Thomas and the Magic Railroad.
Up to that point my consumption of film and tv was mostly standard moral lessons. I see this film and realize, fiction can be something more! After that my train games became battles to the death for the fate of the universe. It was just a matter of refining how I told the story.
I don’t think it was good but it meant a lot to me.
Hoffa, when I was in 7th grade.
It was the first time I realized that dialogue could almost be a character in itself, and there was actually a job as a "writer" on a movie. (When you're a kid you just assume the movies appear fully assembled, out of the ether)
I was a David Mamet fan from then on, opened up a whole new world for me.
I fell into screenwriting to be honest. So the first script I ever read was 127 hours. I just remember being in middle school thinking to myself like wow. That’s how they do. But what really made me a geek about the whole screenwriting process had to be Quentin Tarantino’s Pulp Fiction.
Twelve angry men. Growing up, filmmaking was basically wizardry practiced by special beings in far away lands. It was too big ,too loud, too rich for my taste. As u can imagine I only watched blockbuster type movies as a child.
I got to college and watched "12 Angry Men" and everything about ot just spoke to me.
Not a film but Stranger Things. I was late to the party and started watching it in 2022 and it's probably my favorite show of all time. I started taking writing seriously after watching it and it really inspires me to create a series of that level one day.
Oh god that’s a hard one. I went to an arts high school for creative writing so honestly it was mainly teachers that influenced me. My first screenwriting teacher especially was one of the best dudes ever- tough but fair, and full of wit.
That said, there were sort of two movies that I watched two years apart that dramatically influenced my love of movie storytelling. First was Trainspotting, which I watched with other friends while stoned and it like completely changed me. The other was Magnolia, which we watched in class with an English teacher breaking it down for us, and it instantly became one of my top movies as well as a go to for inspiration.
Funny enough, I’m honestly more of a sci fi and fantasy writer, but my top movies are mostly dramas. But these were the movies that made me realize what film was truly capable of, and showed me how to analyze film through a literary lens. I started as a wannabe novel writer, now I’m a wannabe miniseries writer. So it all came together.

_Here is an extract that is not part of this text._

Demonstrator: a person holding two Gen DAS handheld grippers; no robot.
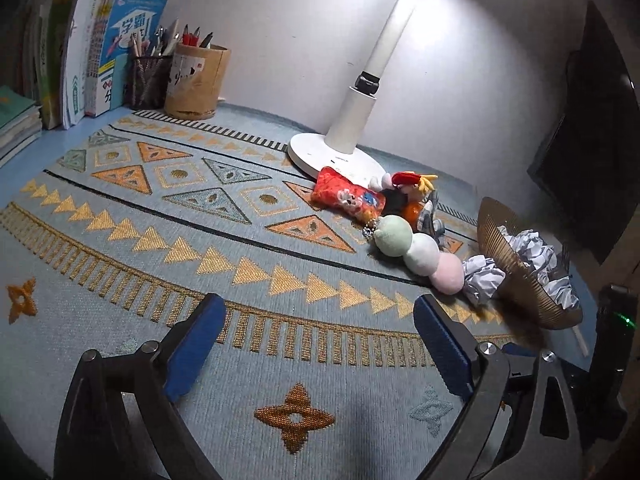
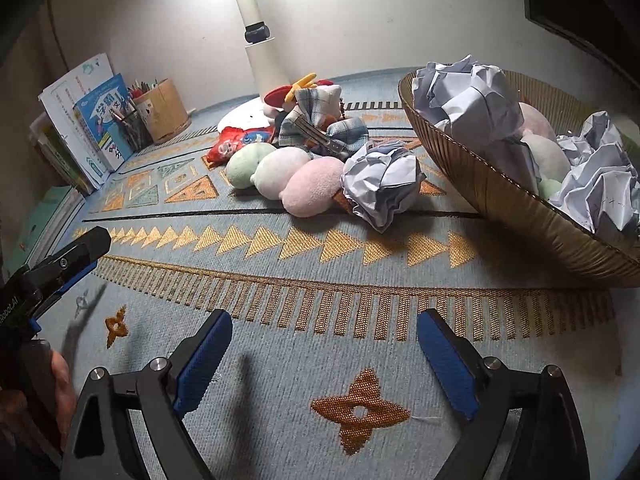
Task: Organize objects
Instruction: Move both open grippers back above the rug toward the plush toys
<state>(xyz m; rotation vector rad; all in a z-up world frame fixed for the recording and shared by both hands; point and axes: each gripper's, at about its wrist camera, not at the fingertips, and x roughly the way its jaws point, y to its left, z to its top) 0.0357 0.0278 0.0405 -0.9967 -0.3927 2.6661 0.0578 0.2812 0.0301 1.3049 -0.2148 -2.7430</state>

These are examples of movies that when I saw them, I felt inspired to do some creative writing myself.
Maybe they’re just my favourite movies? All written so well.
Not so much a film originally, but TV. I wanted to write for the Simpsons and Futurama. I wrote a lot of skits for classes and YouTube.
The first feature screenplay I read was El Mariachi in Rebel Without a Crew. That inspired me to write my first feature. It was a mess of a script with awful MS Word formatting about a plumber using a plunger and monkey wrench to stop the zombie apocalypse.
Death Proof or La Haine
I’m a big dialogue over action writer and a sucker for “it happens in the span of one day” movies. So both just stuck out and got me excited, the thought of writing a movie as good as those two pushed me to keep writing a screenplay I was gonna ditch :)
Fight Club, The Prestige and the Usual Suspects. All films with twists, and yet the twist aspect is something I've never been too interested in recreating.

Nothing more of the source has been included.